Political Ammunition

Oh, no. It's an election year. And here is "Saint's Row" to rev up the politicians. Pimps. Prostitutes. Gang wars. Racial slurs. "Saint's Row" has everything candidates for public office object to about video games, except there's no sex. Well, not really.

You play as a regular Joe who gets involved with a gang called the Saints. Your mission over the next 20 hours, or longer, is to score cash and street respect. To do this, you carjack, pilfer from stores and shoot rival gang members. Missions in which you steal prostitutes from competing pimps are named "Snatch."

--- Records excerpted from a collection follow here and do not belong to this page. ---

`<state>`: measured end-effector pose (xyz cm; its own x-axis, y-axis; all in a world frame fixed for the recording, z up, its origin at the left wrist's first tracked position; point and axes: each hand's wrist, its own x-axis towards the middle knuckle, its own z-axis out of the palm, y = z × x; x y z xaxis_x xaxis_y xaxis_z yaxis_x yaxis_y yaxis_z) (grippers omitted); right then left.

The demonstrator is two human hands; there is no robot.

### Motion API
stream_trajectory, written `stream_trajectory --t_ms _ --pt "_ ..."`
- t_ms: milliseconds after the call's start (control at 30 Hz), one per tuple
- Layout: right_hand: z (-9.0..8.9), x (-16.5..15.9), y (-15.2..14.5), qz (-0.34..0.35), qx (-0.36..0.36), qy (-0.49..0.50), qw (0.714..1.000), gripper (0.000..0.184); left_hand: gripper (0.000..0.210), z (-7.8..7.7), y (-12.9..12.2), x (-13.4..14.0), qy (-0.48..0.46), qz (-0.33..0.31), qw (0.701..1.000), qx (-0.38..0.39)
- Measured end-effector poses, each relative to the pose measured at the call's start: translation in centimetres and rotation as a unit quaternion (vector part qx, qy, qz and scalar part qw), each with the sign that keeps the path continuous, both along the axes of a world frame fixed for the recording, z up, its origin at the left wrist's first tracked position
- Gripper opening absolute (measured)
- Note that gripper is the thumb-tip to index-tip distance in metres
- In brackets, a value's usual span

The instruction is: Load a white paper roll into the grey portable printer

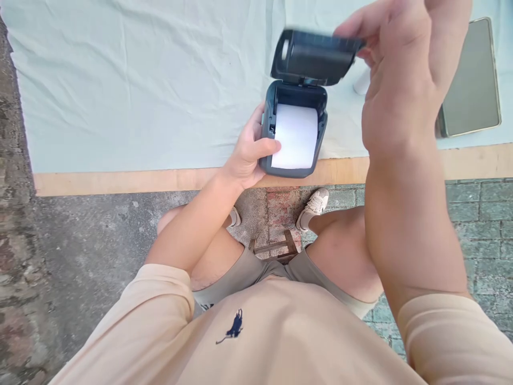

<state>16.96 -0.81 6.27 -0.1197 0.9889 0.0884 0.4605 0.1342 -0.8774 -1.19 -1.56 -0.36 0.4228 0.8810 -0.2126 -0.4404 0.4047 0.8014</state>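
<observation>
A small dark label printer [321, 133] rests in my left hand [248, 149] over the table's front edge. My left fingers wrap its side, and the thumb lies across the edge of a white paper roll [297, 136] in the open compartment. The hinged black lid [316, 56] is raised at the far end of the body. My right hand [385, 48] pinches the lid's right corner between thumb and fingers; some of those fingers are hidden behind the hand.
A pale cloth [140, 85] covers the table, with a bare wooden edge [120, 181] in front. A phone-like flat grey device [473, 80] lies at the right. A small white object [362, 83] is partly hidden by my right hand. A wooden stool [276, 247] shows below.
</observation>
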Motion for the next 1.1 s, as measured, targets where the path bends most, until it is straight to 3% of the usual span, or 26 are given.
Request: stream_trajectory --t_ms 133,233,367,533,667,767,933,1100 --pt "-0.2 -0.5 0.5 -0.071 0.071 0.057 0.993 0.020 0.048 0.0 0.0 0.0 -0.013 -0.003 1.000 0.009" --pt "-0.5 -0.5 0.4 -0.031 0.030 0.032 0.999 0.016 0.047 0.1 -0.1 0.0 -0.013 -0.010 1.000 0.019" --pt "-0.7 -0.4 0.2 0.051 -0.034 -0.035 0.998 0.034 0.048 0.4 -0.1 -0.1 -0.026 -0.027 0.999 0.016" --pt "-0.5 -0.7 0.2 0.068 -0.077 -0.068 0.992 0.048 0.032 1.0 0.3 -0.1 -0.040 -0.032 0.999 -0.009" --pt "-0.7 -1.0 0.1 0.051 -0.080 -0.089 0.992 0.048 0.035 0.7 0.5 0.1 -0.042 -0.038 0.998 -0.020" --pt "-0.8 -0.6 0.0 0.052 -0.059 -0.084 0.993 0.051 0.028 0.3 0.7 0.3 -0.057 -0.005 0.998 -0.027" --pt "-0.9 0.6 -0.1 0.149 0.006 -0.043 0.988 0.055 0.019 0.1 0.7 0.4 -0.036 0.021 0.998 -0.037" --pt "-1.3 0.4 -0.1 0.090 -0.021 -0.053 0.994 0.047 0.024 0.1 0.7 0.4 -0.049 0.004 0.998 -0.045"
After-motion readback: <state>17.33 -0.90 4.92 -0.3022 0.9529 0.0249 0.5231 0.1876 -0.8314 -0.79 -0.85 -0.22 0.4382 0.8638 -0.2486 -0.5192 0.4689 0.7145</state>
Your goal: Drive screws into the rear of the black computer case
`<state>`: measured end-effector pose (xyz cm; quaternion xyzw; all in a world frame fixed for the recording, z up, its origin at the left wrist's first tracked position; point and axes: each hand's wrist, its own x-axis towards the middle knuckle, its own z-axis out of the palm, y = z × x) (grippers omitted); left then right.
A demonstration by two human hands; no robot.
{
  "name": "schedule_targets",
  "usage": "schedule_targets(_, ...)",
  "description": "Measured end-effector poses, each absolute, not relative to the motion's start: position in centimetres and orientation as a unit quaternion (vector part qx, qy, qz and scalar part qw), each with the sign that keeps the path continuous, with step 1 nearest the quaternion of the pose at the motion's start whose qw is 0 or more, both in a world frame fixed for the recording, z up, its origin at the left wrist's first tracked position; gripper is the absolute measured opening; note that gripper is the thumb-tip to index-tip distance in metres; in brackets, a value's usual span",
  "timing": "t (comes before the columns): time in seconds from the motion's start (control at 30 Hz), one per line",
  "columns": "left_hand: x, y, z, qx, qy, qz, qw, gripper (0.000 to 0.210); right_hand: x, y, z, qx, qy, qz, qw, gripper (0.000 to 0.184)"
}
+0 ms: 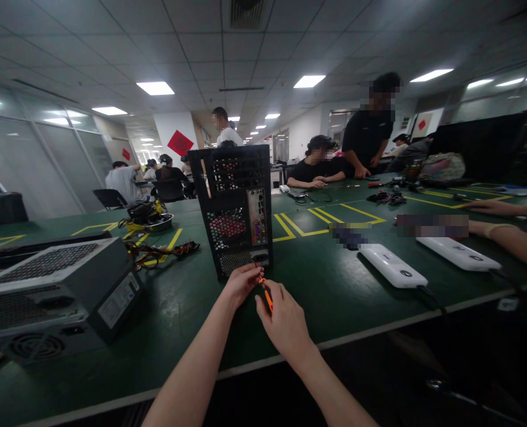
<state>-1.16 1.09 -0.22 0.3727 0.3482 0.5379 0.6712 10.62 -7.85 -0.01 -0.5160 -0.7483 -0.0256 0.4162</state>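
Note:
A black computer case (233,204) stands upright on the green table, its back panel with ports and perforated vents facing me. My right hand (285,317) is closed around the orange and black handle of a screwdriver (267,295), which tilts up toward the case's lower edge. At the screwdriver's tip, my left hand (244,283) has thumb and fingers pinched together, close in front of the power supply area (239,261) at the bottom of the case. Whatever lies between those left fingertips is too small to make out.
Grey power supply units (54,290) sit at the left. Behind them lie bundled cables (163,252) and a metal bowl (154,222). Two white power banks (392,267) with cables lie at the right, near another person's arm (513,240). Yellow tape lines (299,228) mark the table (174,332).

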Motion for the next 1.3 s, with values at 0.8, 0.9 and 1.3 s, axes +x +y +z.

When one of your fellow gang members becomes fatally wounded, you snap him back to life by pouring beer over his body.

"Saint's Row" doesn't bother my sensibilities. Not because I'm a jerk. I'm a big boy. All this mayhem probably sounds insane to those who don't actually play games and get desensitized by them. Certainly, politicians don't get their game on, unless they're keeping that information to themselves.

To this voting non-politician, "Saint's Row" is fun for what it is a shoot-'em-up, drive-over-people, "Grand Theft Auto"-style rip-off/homage. Movie scenes feature bad acting, campy dialogue and stylized cityscapes of beaches, graffiti bridges and swanky boulevards. It's so broad; it's hard to take seriously as a transgression of taste.

Some twists are better than in "GTA" games. Maps are perfectly readable. And cops aren't constantly firing shotguns at you. In one zippy mission, you shoot from a turret at rival cars while riding in a peace sign-painted van driven by a shirtless, hippie drug dealer.

"Are you looking for work?" the hippie asks you at your job interview, right after you witness him shooting an employee to death. Once you get the hang of killing and robbing, you can take your skills online to play against other gamers around the world.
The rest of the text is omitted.